#### [THE TASK]
Find the string "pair" in the material. Copy every line that has it.

[Start of Attachment]

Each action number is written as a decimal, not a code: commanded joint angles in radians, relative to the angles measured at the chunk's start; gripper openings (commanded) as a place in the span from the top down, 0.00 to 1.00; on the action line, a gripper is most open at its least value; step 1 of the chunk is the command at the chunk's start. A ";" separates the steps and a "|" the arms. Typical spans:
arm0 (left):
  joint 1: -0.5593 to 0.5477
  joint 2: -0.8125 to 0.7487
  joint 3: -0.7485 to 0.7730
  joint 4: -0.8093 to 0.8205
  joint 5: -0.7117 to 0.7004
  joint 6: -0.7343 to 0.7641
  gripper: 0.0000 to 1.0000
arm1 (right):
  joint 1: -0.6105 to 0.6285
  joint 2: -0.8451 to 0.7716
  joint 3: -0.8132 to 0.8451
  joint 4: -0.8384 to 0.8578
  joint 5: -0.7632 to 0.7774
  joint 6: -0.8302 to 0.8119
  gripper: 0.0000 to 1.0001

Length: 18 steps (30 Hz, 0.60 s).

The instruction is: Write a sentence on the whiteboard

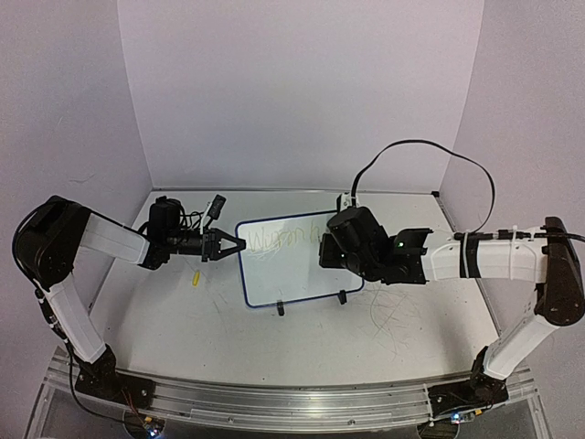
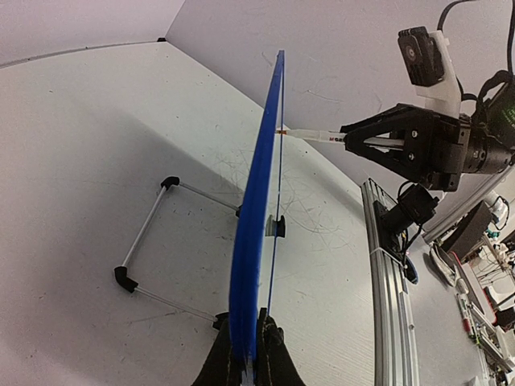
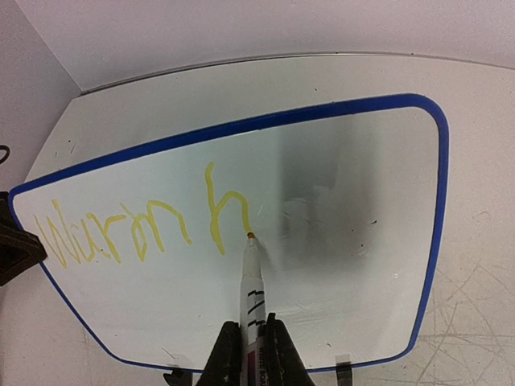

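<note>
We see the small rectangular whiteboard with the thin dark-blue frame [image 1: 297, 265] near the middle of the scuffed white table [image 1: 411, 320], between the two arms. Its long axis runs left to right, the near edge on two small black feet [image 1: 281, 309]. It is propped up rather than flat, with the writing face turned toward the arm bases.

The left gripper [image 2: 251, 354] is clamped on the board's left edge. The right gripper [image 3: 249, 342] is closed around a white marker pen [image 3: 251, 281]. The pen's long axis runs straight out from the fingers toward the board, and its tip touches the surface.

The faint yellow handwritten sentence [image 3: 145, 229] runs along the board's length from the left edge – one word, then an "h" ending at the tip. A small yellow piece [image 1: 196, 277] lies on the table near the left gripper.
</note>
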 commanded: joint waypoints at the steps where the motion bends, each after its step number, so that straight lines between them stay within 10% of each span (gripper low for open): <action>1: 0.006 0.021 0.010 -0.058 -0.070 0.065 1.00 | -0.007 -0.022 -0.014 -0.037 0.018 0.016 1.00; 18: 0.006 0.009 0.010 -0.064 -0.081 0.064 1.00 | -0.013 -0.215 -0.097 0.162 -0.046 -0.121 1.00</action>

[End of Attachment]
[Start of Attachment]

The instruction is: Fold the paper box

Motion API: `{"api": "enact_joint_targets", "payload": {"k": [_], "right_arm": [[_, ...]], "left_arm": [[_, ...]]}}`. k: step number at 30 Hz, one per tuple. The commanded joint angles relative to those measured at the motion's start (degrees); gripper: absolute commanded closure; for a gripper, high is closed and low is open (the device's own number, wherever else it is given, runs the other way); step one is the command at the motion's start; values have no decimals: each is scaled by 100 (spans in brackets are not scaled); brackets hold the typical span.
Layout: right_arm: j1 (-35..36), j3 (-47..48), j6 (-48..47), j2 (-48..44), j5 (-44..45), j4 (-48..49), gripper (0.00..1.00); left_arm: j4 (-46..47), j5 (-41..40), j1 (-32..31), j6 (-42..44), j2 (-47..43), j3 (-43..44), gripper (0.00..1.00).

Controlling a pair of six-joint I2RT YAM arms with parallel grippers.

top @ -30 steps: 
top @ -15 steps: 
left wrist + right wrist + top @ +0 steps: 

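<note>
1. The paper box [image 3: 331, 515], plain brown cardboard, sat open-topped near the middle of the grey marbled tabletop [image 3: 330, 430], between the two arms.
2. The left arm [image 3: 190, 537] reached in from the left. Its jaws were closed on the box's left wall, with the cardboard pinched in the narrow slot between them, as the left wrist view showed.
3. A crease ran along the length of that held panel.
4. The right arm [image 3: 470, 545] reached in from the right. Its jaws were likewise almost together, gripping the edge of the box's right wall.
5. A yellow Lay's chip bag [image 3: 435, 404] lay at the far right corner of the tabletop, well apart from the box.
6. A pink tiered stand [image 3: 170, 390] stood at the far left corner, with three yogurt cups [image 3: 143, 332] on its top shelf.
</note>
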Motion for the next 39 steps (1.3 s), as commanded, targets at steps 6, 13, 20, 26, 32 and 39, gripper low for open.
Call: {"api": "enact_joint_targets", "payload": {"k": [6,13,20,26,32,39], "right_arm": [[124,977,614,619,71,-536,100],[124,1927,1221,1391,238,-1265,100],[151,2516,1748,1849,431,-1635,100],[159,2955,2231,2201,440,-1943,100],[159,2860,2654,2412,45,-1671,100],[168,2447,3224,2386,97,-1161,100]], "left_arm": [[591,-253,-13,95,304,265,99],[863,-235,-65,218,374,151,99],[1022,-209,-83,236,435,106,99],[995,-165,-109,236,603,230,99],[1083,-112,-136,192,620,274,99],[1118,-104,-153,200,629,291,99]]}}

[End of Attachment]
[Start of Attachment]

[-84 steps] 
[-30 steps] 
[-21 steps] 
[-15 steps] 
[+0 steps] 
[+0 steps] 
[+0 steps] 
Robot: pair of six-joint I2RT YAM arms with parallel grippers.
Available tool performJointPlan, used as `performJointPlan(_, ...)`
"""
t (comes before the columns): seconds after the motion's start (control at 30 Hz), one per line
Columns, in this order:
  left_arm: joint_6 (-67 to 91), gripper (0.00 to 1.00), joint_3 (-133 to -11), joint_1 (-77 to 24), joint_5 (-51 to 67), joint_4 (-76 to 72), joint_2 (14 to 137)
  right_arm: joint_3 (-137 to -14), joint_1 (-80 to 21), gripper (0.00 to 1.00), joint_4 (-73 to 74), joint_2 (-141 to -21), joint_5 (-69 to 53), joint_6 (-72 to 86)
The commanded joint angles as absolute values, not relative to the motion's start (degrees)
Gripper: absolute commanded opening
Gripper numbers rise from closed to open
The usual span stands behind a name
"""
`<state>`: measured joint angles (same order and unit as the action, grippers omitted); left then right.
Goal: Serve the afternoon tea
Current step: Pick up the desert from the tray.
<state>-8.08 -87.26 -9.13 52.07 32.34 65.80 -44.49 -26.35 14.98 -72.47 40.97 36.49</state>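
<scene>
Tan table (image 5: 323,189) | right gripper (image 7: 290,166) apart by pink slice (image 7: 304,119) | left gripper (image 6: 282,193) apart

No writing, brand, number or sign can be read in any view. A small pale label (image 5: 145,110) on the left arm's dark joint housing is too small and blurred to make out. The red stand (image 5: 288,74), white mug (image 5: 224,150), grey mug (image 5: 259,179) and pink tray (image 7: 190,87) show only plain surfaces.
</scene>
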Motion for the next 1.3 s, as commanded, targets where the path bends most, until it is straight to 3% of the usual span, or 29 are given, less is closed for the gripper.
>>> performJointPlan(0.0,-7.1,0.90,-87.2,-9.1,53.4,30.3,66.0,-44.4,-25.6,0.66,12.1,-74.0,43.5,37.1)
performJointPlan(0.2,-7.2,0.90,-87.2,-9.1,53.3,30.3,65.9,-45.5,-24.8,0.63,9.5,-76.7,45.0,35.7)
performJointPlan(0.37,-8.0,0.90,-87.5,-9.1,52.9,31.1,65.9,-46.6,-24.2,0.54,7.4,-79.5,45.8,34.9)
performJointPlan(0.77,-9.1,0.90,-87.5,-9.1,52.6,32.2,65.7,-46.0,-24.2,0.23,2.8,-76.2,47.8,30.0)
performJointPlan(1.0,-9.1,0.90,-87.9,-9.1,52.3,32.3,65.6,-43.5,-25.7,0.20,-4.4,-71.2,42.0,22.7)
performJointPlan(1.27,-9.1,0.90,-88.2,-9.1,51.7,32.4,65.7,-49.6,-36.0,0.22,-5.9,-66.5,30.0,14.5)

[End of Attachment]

#### [RESPONSE]
Controlling a pair of six-joint I2RT YAM arms with parallel grippers.
Robot: pair of six-joint I2RT YAM arms with parallel grippers.

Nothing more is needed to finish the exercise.